What is being asked:
Take nothing but the lines from the one with "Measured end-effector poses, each" through the one with "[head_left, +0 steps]" in the entries below, both ends kept, and return them exactly with pictures left out.

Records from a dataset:

↓↓↓

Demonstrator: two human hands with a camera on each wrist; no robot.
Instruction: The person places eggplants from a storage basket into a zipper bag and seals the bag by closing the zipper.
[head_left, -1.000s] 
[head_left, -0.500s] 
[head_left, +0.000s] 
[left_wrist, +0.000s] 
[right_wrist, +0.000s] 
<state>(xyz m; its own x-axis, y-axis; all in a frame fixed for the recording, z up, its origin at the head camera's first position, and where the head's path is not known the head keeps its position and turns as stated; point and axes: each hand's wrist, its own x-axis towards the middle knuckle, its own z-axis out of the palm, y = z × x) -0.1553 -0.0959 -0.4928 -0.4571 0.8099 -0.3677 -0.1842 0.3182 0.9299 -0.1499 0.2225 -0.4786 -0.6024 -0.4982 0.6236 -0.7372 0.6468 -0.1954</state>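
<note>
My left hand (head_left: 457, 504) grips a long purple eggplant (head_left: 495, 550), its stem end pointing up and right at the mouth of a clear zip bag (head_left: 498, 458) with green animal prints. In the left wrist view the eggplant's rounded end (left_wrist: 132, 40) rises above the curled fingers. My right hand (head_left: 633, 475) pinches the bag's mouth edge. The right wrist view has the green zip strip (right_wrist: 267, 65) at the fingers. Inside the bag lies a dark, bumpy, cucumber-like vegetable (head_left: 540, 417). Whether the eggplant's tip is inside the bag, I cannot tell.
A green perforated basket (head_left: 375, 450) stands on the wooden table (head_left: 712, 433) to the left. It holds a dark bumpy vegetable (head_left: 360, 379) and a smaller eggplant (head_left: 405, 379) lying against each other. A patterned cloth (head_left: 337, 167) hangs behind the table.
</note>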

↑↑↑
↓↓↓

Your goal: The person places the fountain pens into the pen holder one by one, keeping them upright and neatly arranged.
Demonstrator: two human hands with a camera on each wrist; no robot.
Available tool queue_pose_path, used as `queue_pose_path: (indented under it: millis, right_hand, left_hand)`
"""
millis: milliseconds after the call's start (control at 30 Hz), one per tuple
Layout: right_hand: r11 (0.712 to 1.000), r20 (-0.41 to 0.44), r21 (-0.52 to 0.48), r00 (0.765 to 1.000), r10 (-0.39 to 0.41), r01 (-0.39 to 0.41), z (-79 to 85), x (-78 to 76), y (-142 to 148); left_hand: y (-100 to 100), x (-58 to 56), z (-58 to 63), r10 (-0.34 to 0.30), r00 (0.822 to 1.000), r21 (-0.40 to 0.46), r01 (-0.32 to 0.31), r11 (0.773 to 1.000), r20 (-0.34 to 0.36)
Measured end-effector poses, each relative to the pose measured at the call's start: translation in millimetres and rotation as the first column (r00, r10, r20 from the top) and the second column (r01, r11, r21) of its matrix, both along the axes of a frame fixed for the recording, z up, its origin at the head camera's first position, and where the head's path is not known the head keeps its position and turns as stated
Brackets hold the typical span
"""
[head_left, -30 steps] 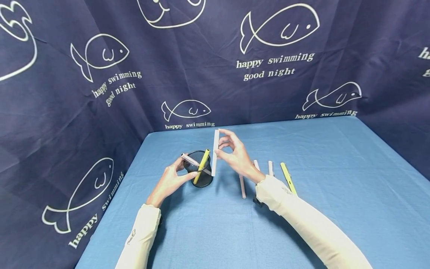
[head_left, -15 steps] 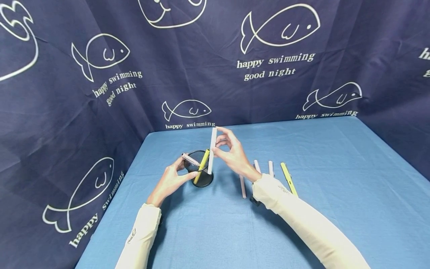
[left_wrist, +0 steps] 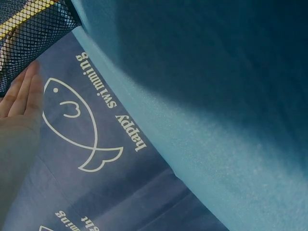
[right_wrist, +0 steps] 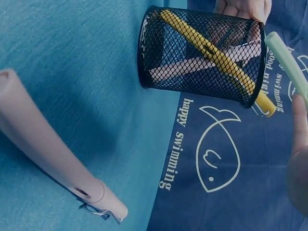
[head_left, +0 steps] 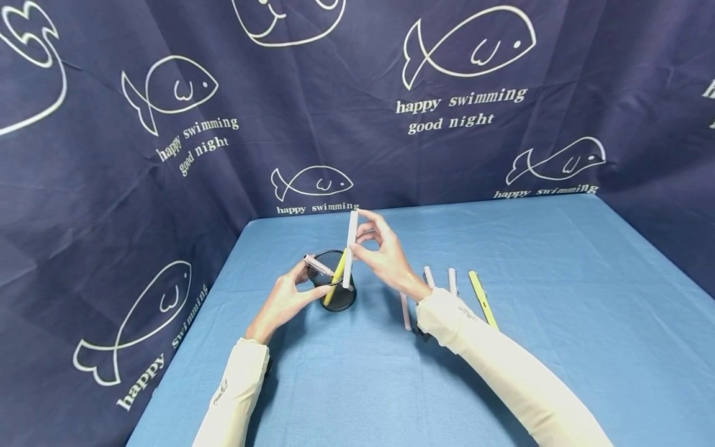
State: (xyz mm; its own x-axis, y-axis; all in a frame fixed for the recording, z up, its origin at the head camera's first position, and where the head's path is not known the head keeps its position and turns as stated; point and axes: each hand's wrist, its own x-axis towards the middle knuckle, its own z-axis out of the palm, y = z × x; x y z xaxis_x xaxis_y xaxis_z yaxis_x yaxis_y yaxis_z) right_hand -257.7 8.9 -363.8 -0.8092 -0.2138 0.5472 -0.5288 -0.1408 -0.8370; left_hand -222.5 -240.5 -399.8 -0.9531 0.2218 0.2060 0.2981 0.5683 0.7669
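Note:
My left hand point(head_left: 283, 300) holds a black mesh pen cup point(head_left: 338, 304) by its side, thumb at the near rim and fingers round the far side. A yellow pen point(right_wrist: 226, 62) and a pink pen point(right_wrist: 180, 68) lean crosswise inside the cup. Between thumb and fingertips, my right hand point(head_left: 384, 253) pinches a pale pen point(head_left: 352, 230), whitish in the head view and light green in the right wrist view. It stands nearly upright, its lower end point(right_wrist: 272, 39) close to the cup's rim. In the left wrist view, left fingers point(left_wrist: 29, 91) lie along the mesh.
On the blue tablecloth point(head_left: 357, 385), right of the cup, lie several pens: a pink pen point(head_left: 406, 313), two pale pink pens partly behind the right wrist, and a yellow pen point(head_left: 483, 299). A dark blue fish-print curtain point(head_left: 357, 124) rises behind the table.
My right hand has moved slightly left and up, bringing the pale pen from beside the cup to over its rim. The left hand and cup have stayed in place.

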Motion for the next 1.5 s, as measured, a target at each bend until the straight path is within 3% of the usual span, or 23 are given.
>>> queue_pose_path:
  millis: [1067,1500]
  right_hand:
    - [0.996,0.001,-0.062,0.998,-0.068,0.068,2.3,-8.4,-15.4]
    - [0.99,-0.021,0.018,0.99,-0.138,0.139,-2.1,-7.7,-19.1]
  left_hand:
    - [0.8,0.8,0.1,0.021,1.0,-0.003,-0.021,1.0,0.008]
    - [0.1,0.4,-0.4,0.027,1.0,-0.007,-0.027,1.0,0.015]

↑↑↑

Answer box:
Measured end-effector poses, each relative to the pose measured at the call's start: translation in millimetres and rotation as the first column (r00, r10, r20 from the top) and the second column (r01, r11, r21) of its matrix, both along the axes of a frame fixed for the recording, z up, its origin at the head camera's first position, and where the head's path is not known the head keeps its position and turns as stated
Brackets hold the typical span
"""
[head_left, -30 steps] 
[head_left, -15 steps] 
[left_wrist, +0 steps] 
[right_wrist, +0 steps] 
[head_left, +0 steps] 

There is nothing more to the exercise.